A real-time capable software-defined receiver using GPU for adaptive anti-jam GPS sensors

• Published in: Sensors (Basel, Switzerland) Vol. 11; no. 9; pp. 8966 - 8991
• Main Authors: Seo, Jiwon, Chen, Yu-Hsuan, De Lorenzo, David S, Lo, Sherman, Enge, Per, Akos, Dennis, Lee, Jiyun
• Format: Journal Article
• Language: English
• Published: Switzerland MDPI AG 01.09.2011; Molecular Diversity Preservation International (MDPI)

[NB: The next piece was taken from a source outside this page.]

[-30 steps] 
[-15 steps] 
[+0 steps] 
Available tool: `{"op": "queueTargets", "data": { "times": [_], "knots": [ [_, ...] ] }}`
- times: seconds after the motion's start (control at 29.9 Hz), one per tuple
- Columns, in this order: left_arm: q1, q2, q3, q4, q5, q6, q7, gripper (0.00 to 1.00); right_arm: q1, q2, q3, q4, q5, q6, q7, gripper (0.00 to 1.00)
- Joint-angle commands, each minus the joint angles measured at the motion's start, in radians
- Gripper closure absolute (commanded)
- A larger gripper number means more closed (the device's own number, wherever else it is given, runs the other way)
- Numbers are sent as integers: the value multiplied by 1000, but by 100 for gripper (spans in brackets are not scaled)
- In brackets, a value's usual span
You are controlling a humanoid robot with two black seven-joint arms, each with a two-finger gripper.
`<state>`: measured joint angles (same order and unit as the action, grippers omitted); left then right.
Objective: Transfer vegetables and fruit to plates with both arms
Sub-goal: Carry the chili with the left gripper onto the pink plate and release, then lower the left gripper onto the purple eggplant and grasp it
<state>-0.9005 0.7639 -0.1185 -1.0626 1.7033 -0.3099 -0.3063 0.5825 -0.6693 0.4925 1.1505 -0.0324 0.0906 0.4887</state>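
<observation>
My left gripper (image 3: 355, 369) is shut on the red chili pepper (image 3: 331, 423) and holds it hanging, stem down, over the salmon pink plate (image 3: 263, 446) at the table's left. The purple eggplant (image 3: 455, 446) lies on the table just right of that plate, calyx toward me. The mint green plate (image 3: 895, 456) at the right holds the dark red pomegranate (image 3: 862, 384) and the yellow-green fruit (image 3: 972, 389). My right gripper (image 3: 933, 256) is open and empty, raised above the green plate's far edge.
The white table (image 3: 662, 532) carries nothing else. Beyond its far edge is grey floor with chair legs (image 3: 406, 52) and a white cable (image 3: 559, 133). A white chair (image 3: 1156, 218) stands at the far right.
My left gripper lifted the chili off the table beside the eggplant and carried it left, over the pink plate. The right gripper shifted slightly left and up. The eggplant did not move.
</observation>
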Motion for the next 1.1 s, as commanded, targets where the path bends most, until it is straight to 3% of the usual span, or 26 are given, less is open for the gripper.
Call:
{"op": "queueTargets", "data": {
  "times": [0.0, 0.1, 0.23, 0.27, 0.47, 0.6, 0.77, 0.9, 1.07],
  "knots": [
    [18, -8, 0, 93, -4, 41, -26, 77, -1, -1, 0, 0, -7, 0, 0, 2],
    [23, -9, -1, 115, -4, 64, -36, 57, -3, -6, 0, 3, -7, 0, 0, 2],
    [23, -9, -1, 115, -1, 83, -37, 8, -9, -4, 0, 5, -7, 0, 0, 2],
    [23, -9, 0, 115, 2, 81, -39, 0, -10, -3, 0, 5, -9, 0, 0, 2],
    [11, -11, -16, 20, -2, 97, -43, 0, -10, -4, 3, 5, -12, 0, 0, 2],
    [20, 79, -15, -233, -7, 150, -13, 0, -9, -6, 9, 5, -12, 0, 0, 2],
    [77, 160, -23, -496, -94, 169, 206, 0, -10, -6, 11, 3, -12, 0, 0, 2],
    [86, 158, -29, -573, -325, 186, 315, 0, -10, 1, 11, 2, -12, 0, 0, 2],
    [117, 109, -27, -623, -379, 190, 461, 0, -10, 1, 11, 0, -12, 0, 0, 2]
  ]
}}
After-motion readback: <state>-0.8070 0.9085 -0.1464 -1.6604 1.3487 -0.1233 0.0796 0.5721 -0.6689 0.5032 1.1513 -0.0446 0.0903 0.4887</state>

• Subjects: Aerospace engineering; Antenna arrays; Computation; controlled reception pattern antenna (CRPA); Field programmable gate arrays; Geographic information systems; Geographic Information Systems - instrumentation; Global Positioning System; Global Positioning System (GPS) sensor; Global positioning systems; GPS; Graphics Processing Unit (GPU); Jamming; parallel processing; Processors; Radio frequency; radio frequency interference; Satellite navigation systems; Sensors; Software; software-defined radio; United States > US; software-defined radio; Global Positioning System (GPS) sensor; parallel processing; Graphics Processing Unit (GPU); controlled reception pattern antenna (CRPA); radio frequency interference
• ISSN: 1424-8220; 1424-8220
• DOI: 10.3390/s110908966

Due to their weak received signal power, Global Positioning System (GPS) signals are vulnerable to radio frequency interference. Adaptive beam and null steering of the gain pattern of a GPS antenna array can significantly increase the resistance of GPS sensors to signal interference and jamming. Since adaptive array processing requires intensive computational power, beamsteering GPS receivers were usually implemented using hardware such as field-programmable gate arrays (FPGAs). However, a software implementation using general-purpose processors is much more desirable because of its flexibility and cost effectiveness. This paper presents a GPS software-defined radio (SDR) with adaptive beamsteering capability for anti-jam applications. The GPS SDR design is based on an optimized desktop parallel processing architecture using a quad-core Central Processing Unit (CPU) coupled with a new generation Graphics Processing Unit (GPU) having massively parallel processors. This GPS SDR demonstrates sufficient computational capability to support a four-element antenna array and future GPS L5 signal processing in real time. After providing the details of our design and optimization schemes for future GPU-based GPS SDR developments, the jamming resistance of our GPS SDR under synthetic wideband jamming is presented. Since the GPS SDR uses commercial-off-the-shelf hardware and processors, it can be easily adopted in civil GPS applications requiring anti-jam capabilities.